Most of these organizations make up the Inter-institutional Commission for the Prevention and Control of Mosquito vectors in Catalunya, the umbrella organization responsible for the surveillance and control of arboviruses in Catalonia. It was within the framework of this Commission that the Protocol for Surveillance and Control of Arboviruses Transmitted by Mosquitos in Catalonia was drafted, implemented in 2015 and coordinated by ASPCAT.

Today, “the risk that arboviruses become autochthonous is low” explains Dr. Israel Molina, coordinator of the Unit for Tropical Medicine and International Health from the Infectious Diseases Service of Vall d’Hebron,  “but this risk is increasing due to the growing presence of the Tiger mosquito and cases of imported arbovirus from the large volume of travellers between Catalonia and the endemic areas.”

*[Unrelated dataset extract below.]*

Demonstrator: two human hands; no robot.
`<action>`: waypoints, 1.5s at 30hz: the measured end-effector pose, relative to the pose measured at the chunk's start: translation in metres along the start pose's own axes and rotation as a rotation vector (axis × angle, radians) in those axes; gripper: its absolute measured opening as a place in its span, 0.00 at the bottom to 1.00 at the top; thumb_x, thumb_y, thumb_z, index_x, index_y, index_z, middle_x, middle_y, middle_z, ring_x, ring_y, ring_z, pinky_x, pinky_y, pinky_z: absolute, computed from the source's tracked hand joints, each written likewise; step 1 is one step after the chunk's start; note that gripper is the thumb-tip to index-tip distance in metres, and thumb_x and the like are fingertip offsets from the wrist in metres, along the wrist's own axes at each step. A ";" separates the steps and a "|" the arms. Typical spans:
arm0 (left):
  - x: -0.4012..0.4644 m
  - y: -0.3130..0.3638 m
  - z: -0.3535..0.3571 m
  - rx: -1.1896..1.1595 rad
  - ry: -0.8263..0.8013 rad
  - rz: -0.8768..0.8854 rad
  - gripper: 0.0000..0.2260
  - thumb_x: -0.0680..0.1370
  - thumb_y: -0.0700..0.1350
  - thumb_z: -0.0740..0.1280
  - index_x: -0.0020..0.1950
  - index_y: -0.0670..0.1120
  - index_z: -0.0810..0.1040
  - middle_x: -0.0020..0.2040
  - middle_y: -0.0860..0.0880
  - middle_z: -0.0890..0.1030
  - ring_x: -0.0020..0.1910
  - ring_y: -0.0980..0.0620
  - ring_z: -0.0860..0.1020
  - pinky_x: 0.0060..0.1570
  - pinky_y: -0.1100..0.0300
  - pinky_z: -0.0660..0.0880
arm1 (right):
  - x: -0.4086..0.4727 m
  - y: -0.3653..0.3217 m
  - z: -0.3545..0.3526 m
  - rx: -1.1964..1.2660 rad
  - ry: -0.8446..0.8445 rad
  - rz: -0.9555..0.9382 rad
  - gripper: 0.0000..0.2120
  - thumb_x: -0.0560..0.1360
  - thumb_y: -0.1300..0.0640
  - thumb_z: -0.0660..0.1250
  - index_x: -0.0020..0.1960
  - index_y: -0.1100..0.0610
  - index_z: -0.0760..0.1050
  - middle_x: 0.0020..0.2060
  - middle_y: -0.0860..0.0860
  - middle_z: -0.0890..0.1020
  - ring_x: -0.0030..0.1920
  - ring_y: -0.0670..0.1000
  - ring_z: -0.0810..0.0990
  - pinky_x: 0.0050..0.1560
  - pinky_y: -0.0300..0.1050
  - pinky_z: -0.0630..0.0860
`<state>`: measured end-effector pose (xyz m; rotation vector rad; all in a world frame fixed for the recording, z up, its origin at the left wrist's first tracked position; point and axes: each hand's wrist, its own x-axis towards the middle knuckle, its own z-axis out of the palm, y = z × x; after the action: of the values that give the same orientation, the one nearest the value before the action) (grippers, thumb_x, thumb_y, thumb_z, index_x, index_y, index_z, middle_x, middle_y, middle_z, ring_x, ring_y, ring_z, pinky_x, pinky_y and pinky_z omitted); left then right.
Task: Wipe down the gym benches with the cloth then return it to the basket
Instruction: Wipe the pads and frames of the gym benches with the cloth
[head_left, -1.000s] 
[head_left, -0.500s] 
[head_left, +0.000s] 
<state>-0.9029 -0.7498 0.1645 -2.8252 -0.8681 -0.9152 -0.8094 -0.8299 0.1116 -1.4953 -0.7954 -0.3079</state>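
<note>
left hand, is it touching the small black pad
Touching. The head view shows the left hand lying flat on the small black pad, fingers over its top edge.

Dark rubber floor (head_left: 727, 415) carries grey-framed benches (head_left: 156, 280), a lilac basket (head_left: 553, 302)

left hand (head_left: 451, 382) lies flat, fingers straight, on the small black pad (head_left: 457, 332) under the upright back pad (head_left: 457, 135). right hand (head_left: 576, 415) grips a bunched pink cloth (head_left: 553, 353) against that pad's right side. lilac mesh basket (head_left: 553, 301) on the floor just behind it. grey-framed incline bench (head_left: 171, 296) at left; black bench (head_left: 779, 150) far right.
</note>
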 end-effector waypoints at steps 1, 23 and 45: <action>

A real-time warning system which will alert the risk of autochthonous arboviruses

As explained by Dr. Israel Molina, “with PICAT we want to go beyond a simple, static prognostic of arboviruses in Catalunya. We want to be ahead of the game and detect, in real time, the risk that they will become native.” To achieve this it is essential to develop an early warning system that is fed information by the various agencies involved in the control of these diseases and which will learn how to detect the mentioned risk.

Equip PICAT.

Equip PICAT.

 

The information that currently feeds PICAT are data relating to cases of arbovirus or suspected disease, climate data, and information on the presence of tiger mosquitos in specific areas. The information on the presence of the tiger mosquito comes from the different mosquito control services and the alerts made by citizens using the Mosquito Alert app. Future alert system will be based on the infrastructure of the map of citizen alerts from the Mosquito Alert citizen science project, and the notifications, confirmations and entomological study of the alerts made in Catalonia from the established actions in the protocol for tiger mosqutio for vigilance and control. By way of citizens using the Mosquito Alert app, the Mosquito Alert project collects photographs of tiger mosquitoes, yellow fever mosquitoes and their breeding places in real time.

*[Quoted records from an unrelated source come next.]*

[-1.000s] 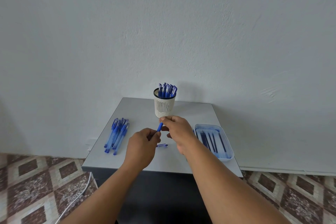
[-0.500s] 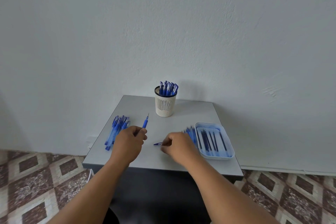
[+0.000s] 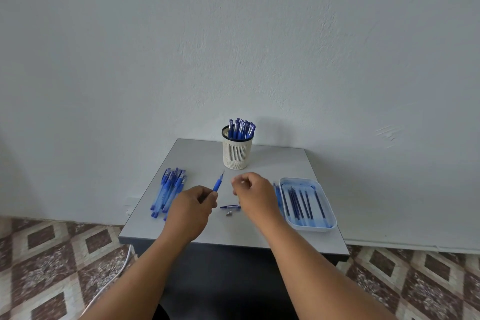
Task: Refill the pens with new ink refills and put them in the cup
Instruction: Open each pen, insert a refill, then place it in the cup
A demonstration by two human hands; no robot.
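The left hand held a blue pen in a closed grip, its tip tilted up toward the cup. The right hand hovered above the table with fingers curled; blur hid whether they pinched anything. Beneath it lay a pen cap and a small metal tip. A pile of pens lay at the left, a tray of refills at the right, and the cup at the back stood full of pens.
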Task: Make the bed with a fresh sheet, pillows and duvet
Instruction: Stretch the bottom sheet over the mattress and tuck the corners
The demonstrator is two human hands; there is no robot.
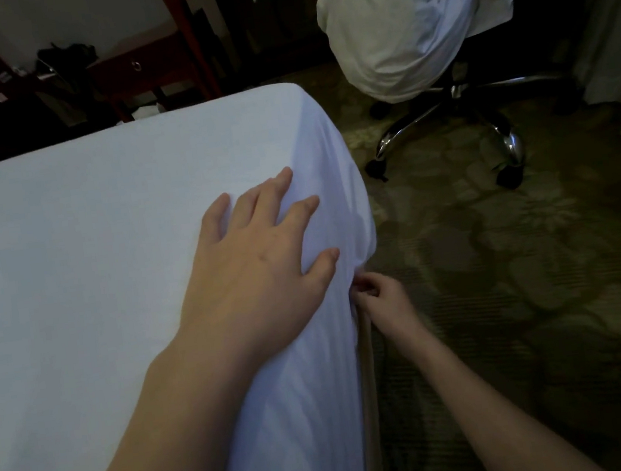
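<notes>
Right fingers [367,294] behind sheet [70,265] edge.

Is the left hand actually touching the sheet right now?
Touching. The head view shows the left hand lying palm-down, fingers spread, flat on the white sheet near the mattress corner, no gap.

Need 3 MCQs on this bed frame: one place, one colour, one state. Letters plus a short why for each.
1. Where does the left hand rest?
A. flat on top of the sheet, near the bed corner
B. on the chair
C. on the carpet

2. What colour is the sheet?
A. red
B. white
C. black

3. What is the right hand doing?
A. hanging free above the carpet
B. fingers closed at the sheet's lower edge, at the side of the bed
C. gripping the chair base

Key: 1 A, palm down with fingers spread on the top surface; 2 B, the fabric is plainly white; 3 B, its fingers curl against the hem, low on the bed's side.
</notes>
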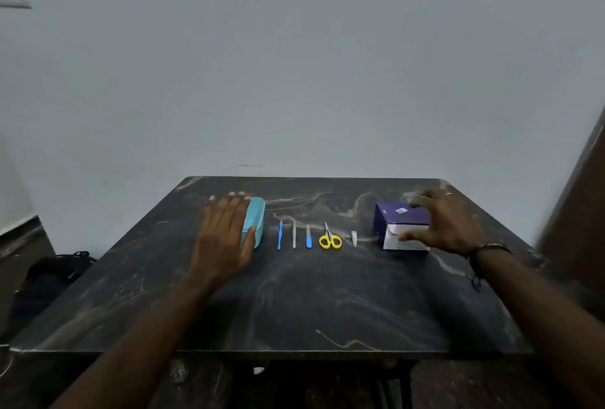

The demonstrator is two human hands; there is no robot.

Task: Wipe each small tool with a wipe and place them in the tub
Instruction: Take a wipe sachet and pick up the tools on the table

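Your left hand lies flat, fingers straight, over the tub at centre-left | right hand fingers spread over the box at centre-right | tools in a row between, untouched

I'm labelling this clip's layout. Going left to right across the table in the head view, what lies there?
left hand → teal tub → blue-handled tool → metal tool → blue-tipped file → yellow scissors → nail clipper → wipe box → right hand.
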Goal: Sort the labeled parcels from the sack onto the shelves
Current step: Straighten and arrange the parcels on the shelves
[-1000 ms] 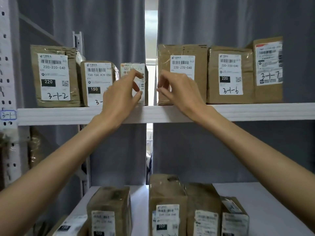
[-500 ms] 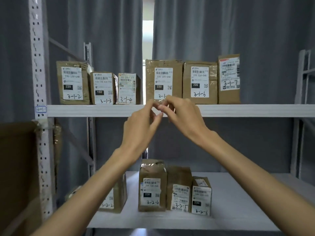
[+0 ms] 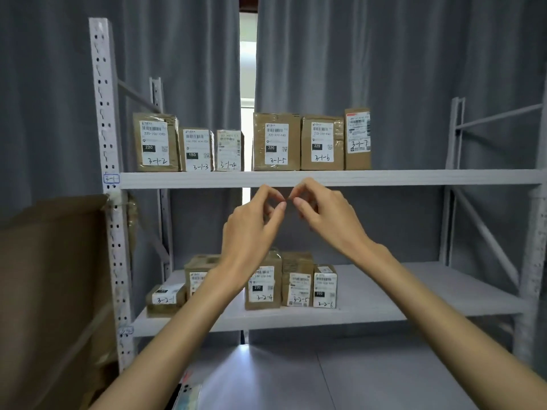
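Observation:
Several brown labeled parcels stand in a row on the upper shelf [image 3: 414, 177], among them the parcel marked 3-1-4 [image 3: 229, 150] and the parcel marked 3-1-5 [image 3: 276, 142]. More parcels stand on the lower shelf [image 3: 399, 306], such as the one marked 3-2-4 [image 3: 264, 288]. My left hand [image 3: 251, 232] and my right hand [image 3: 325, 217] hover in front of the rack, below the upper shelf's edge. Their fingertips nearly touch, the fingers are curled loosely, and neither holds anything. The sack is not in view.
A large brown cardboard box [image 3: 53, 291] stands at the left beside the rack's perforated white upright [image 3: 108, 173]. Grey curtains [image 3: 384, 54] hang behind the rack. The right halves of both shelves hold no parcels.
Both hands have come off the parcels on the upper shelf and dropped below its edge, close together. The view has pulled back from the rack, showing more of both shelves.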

Therefore, the warning system that is being developed will be based on software that will allow all this information to be combined and will function as an algorithm to evaluate the risk of autochthonous arboviruses. “If, for example, in a specific area, primary care physicians warn of an increase in cases of dengue, citizens alert about an increased presence of the tiger mosquito, and mosquito control services corroborate this presence and point out that rains are expected that can favor the proliferation of mosquitoes, the alarm will be triggered since the right conditions are being produced with the increased possibility that the mosquitoes may bite infected people and native dengue can appear. Therefore, we will act before this occurs”, adds Dr. Israel Molina, who is also a researcher at the Infectious Diseases Group of Vall d’Hebrón Research Institute (VHIR).”

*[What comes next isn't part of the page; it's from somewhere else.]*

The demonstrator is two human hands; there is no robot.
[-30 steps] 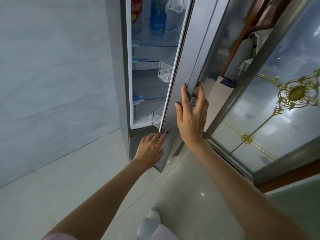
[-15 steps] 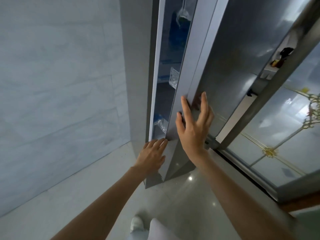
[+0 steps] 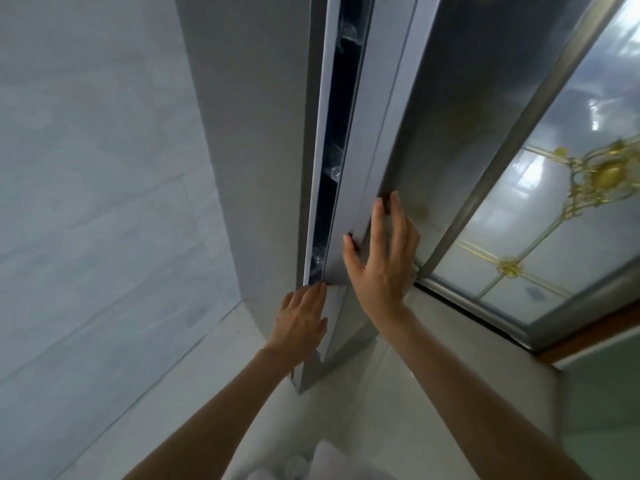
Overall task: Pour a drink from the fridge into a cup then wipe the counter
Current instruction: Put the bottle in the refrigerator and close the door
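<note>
A tall grey fridge [image 3: 256, 140] stands against the wall. Its grey door [image 3: 446, 109] is almost closed, leaving only a narrow dark gap [image 3: 341, 116] where clear door shelves glint. My right hand [image 3: 381, 261] lies flat on the door's outer face with the fingers spread and the thumb on its edge. My left hand [image 3: 301, 317] rests lower, fingers flat against the door's lower edge. Neither hand holds anything. No drink, cup or counter is in view.
A pale tiled wall [image 3: 90, 188] runs along the left. To the right is a frosted glass sliding door with gold ornament [image 3: 540, 237] in a metal frame. Glossy light floor tiles [image 3: 194, 393] lie below, with a white shoe [image 3: 294, 465] at the bottom.
The fridge door has swung from partly open to nearly closed under both hands. The shelves and bottles inside have gone out of sight. The view has shifted closer to the fridge.
</note>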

The algorithm, therefore, will be an intelligent alert system that will learn with new data and experience to be more and more reliable, effective, and quick to assess the risk of emergence of indigenous arboviruses. This system is intended to lend information technology-assisted risk alert to public health maneuvers already carried out in the framework of the Protocol for the Prevention and Control of the Arboviruses Transmitted by Mosquitoes in Catalonia.